Here, the plaintiff had a bachelor’s degree and a master’s in secondary education, and before moving to Florida served as a law enforcement officer and worked as a teacher. He had back surgery in 1995 and after rehabilitation returned to law enforcement. He retired in 1999 and worked as a teacher for six years.

However, at the time of the accident he was not working. He had completed the book work to become a certified dive master and intended to complete the physical portion of the exam in the fall of 2010 (the accident was in the summer of 2010). At that same time, he and his girlfriend discussed selling their house and moving to Belize to start a scuba diving business.

Plaintiff asserted that this was not mere idle conversation, and that his responsibility was to complete the legal certification. He testified he expected to make $28,000 from the dive business if it was a good, solid and safe operation.

The court found the plaintiff’s inability to work as a dive master did not mean he was unable to work.

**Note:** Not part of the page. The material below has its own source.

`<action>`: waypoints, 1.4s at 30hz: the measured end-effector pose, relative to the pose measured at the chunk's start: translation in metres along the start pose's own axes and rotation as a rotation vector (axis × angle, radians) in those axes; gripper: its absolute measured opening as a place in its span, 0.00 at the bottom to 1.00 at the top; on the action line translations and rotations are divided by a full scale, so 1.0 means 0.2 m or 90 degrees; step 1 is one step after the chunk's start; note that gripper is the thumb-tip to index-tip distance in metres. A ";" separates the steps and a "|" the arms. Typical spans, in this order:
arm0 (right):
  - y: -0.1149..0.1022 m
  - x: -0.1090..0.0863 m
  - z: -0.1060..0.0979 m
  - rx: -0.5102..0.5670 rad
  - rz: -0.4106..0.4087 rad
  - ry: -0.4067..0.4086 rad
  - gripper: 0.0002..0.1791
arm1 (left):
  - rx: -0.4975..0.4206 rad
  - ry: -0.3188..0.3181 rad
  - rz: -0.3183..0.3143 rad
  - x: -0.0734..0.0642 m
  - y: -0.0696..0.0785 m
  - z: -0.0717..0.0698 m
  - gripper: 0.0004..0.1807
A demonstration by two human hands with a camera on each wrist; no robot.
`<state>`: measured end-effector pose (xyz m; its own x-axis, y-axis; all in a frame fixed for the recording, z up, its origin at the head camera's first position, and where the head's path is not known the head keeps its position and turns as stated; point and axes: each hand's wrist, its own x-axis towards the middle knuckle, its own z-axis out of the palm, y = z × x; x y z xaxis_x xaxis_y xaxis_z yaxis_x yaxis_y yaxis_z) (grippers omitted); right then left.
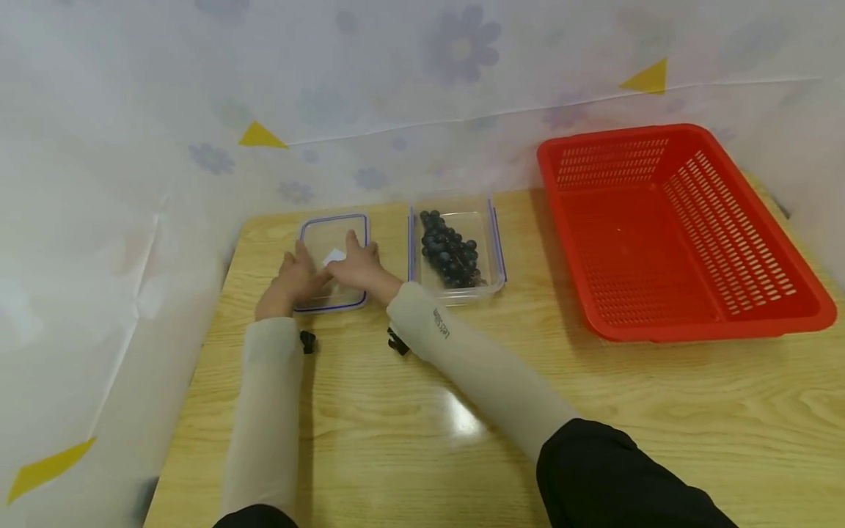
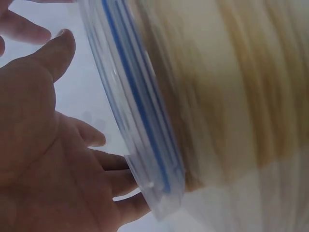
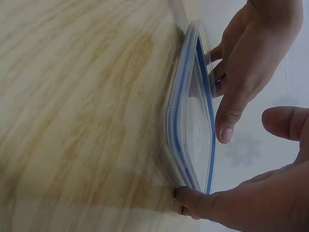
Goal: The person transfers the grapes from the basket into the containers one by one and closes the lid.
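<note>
A clear rectangular plastic lid [image 1: 330, 307] with a blue seal lies on the wooden table. My left hand [image 1: 288, 284] is at its left side, fingers stretched along the edge and thumb lifted off in the left wrist view. At the opposite edge, my right hand [image 1: 359, 265] touches the rim with its fingertips [image 3: 188, 199], its thumb raised. Between the hands shows a white patch [image 1: 334, 257] on the lid. Right of it stands a clear plastic container [image 1: 485, 292] with a bunch of dark grapes [image 1: 450, 251] inside.
A large red plastic basket [image 1: 650, 242] with slotted walls stands at the right of the table [image 1: 396, 440]. Flowered white sheeting [image 1: 396, 88] rises behind and along the left side, with yellow triangles [image 1: 260, 136] on it.
</note>
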<state>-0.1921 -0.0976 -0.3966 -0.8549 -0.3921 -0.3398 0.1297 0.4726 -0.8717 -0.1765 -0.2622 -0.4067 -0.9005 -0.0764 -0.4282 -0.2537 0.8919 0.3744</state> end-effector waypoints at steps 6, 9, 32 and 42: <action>0.00 -0.02 -0.07 0.011 -0.005 -0.038 0.49 | -0.034 0.021 0.020 -0.03 0.03 0.01 0.57; -0.02 -0.04 -0.11 0.014 -0.014 -0.032 0.46 | -0.087 0.038 0.032 -0.05 0.04 0.01 0.57; -0.16 -0.20 -0.48 0.131 -0.140 0.229 0.38 | -0.310 0.330 0.171 -0.21 0.28 -0.01 0.53; -0.14 -0.27 -0.58 0.131 -0.207 0.234 0.30 | -0.456 0.398 0.288 -0.23 0.36 0.01 0.59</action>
<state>-0.2076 0.0023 -0.3118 -0.9821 -0.1732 0.0740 -0.1077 0.1938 -0.9751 -0.1525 -0.1936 -0.3616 -0.9334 -0.2006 0.2976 0.1862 0.4384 0.8793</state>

There was no guarantee he would have ever worked as a dive master, and there was no evidence that he did not have the capacity to earn income in another area like a dog trainer, which he had been doing.

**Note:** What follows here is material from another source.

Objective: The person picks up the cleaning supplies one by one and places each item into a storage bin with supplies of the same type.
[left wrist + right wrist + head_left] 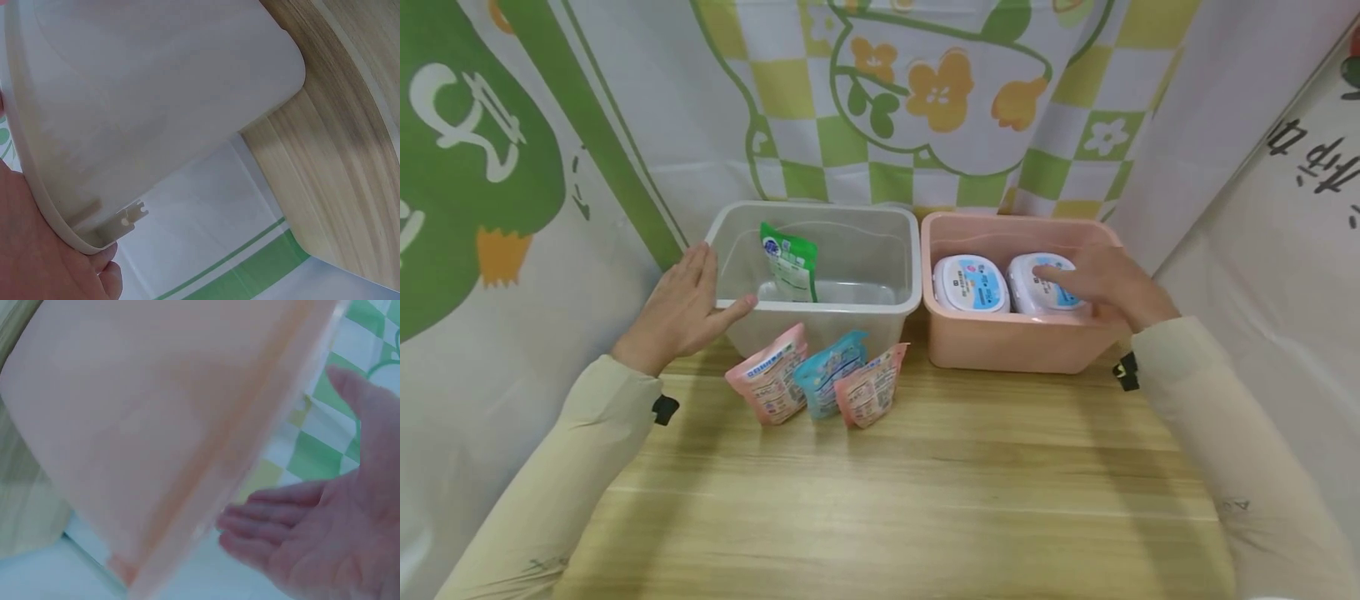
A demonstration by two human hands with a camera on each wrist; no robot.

Because there was no reasonable evidence upon which the jury could predicate its verdict in favor of the plaintiff on these claims, the court reversed on those damage awards also.

COUNTY COURT PROPERLY DENIED THE REQUEST OF THE PREVAILING INSURED FOR A CONTINGENT FEE MULTIPLIER--THE RELEVANT MARKET DID NOT REQUIRE ONE.

Garrison Property & Cas. Co. v. Rohrbacher, 41 Fla. L. Weekly D2609 (Fla. 5th DCA November 18, 2016):

Plaintiff sued the insurer for its denial of his PIP coverage, which resulted in a confession of judgment.

The county court denied the plaintiff’s request for a contingent fee multiplier, but the circuit court reversed. The insurer argued that the relevant market did not require a multiplier because many attorneys took these cases without one.

The difficulty of a case alone cannot overcome the presumption against a multiplier. The court observed its docket and the dockets of trial courts all over central Florida had hundreds, if not thousands, of PIP suits pending at any given time. This suggests that few insureds have difficulty in obtaining competent counsel to represent them.

Because the county court did not abuse its discretion in declining to award a multiplier, the circuit court erred in reversing the county court.